5. *Improved artistic design.* Are you terrible at using the tools for original design. No more. Included will be more user-friendly tools which include ones for writing and stenciling. New templates, for guidance, will be included.

6. *Flowers are now represented by the color wheel*. All twelve colors from the color wheel, not just primary and secondary hues, are found in the new flowers for the next “Animal Crossing.”

7. *More villagers.* There will remain 10 villagers. But you unlock an additional town, that increases by two.


*INCREASED MAYORAL POWER*

1. *Location. Location. The Mayor Will More Reasonably Control Location.* As mayor, you get to reasonably control locations of the projects in your town. 

The next “Animal Crossing” will have this Zoning tool available for move-in villagers and their houses. Your game beginning—with selected map—will establish where villager homes may be built. That they are limited to lots. 

After a given day’s game starts, Isabelle will greet you outside your home. She will tell you to join her at the Hall & Station. You will be told that you are in control of lots which will allow for limited choices for move-in villagers to choose a preferred location. The dimensions will be the same. 

An incoming villager may not select to go outside the perimeters that you, as mayor, will have set. (You can change the perimeters; but not more than once each day. For example, you may want to make a change of a future villager’s residency lot if you would prefer placing The Roost Caf? in that location.) 

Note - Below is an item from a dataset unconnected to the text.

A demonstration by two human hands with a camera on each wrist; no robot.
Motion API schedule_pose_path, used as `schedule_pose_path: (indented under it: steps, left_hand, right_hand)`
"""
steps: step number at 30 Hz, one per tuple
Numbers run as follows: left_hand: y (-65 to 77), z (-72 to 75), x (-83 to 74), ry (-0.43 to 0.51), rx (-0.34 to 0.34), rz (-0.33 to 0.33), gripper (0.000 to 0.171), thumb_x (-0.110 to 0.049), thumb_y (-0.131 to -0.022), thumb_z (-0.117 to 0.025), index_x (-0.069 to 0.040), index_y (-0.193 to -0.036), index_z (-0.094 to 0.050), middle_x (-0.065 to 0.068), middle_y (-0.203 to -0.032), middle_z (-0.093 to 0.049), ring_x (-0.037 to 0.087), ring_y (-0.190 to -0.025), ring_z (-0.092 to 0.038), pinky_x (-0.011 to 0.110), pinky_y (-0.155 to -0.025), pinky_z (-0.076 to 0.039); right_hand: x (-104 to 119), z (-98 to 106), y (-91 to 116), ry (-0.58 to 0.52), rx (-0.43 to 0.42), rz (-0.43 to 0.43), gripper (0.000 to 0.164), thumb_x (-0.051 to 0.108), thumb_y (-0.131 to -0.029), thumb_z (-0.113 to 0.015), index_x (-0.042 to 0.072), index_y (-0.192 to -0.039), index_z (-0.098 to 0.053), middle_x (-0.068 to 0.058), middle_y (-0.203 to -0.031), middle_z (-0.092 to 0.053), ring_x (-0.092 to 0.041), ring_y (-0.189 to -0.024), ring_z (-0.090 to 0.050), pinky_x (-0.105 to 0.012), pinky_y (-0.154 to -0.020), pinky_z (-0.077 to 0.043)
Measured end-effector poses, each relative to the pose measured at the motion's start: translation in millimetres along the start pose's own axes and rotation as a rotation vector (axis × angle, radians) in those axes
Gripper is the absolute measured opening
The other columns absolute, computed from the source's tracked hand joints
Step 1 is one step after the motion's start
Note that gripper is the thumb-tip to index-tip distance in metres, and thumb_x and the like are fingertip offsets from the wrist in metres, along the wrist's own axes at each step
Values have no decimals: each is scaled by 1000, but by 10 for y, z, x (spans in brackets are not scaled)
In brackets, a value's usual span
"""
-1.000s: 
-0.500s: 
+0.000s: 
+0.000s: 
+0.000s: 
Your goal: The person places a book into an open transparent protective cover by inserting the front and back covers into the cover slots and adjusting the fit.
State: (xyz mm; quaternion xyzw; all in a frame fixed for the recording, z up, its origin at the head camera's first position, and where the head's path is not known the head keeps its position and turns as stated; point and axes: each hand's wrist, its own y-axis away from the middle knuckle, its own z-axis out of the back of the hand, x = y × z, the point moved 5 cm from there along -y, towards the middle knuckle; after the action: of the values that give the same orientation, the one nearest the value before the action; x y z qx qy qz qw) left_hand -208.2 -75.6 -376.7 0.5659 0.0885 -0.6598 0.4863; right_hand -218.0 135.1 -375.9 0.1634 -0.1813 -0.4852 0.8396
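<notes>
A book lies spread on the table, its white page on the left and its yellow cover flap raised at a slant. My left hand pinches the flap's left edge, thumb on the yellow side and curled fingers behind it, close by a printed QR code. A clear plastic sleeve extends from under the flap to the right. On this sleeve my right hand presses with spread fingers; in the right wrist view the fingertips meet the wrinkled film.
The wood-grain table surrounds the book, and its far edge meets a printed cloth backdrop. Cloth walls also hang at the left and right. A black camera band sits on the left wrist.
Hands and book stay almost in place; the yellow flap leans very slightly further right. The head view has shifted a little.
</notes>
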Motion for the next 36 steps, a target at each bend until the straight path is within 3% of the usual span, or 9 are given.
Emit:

When a new villager is about to move in, you become alerted by Isabelle. This happens when you start up a given day’s game. Isabelle will greet you outside your home. She tells you that she needs you to immediately join her in the Hall & Station. There you will meet the new villager who is waiting for you. It will be explained that the new villager will be moving into your town the following day. The villager will tell you where he/she has in mind being located, given what choices are present. The mayor and Isabelle will follow the move-in villager to where he/she has in mind having his/her house. (Just as the case now when a mayor shows Isabelle where the next project will be located. This may seem unnecessary, given Isabelle could just as well present a map which shows available lots. But part of the charm of “Animal Crossing is going through one process followed by the next.) You will then be asked for approval. You can deny the new villager only twice. If the villager has to go to a third choice, that incoming villager will prevail. The deal will get made until you okay it—or if are left with no power and no choice. This would be a solution to new move-in villager arbitrarily selecting, without your consent, a location which may disturb your town’s design. It can also eliminate that awful Fence.

2. *Relocate Hall & Station, The Roost Caf?, and Re-Tail Shop.* While “Expansions” include some mayoral power that allows villagers wanting a second floor added to their home, acquiring 100,000,000 in bells and the ownership/CEO of “AC Bank” gives you the power to move all of the Town Hall, The Roost Caf?, and Re-Tail Shop to different locations. You are only allowed to do this once. Current setup is that you can never move any of them.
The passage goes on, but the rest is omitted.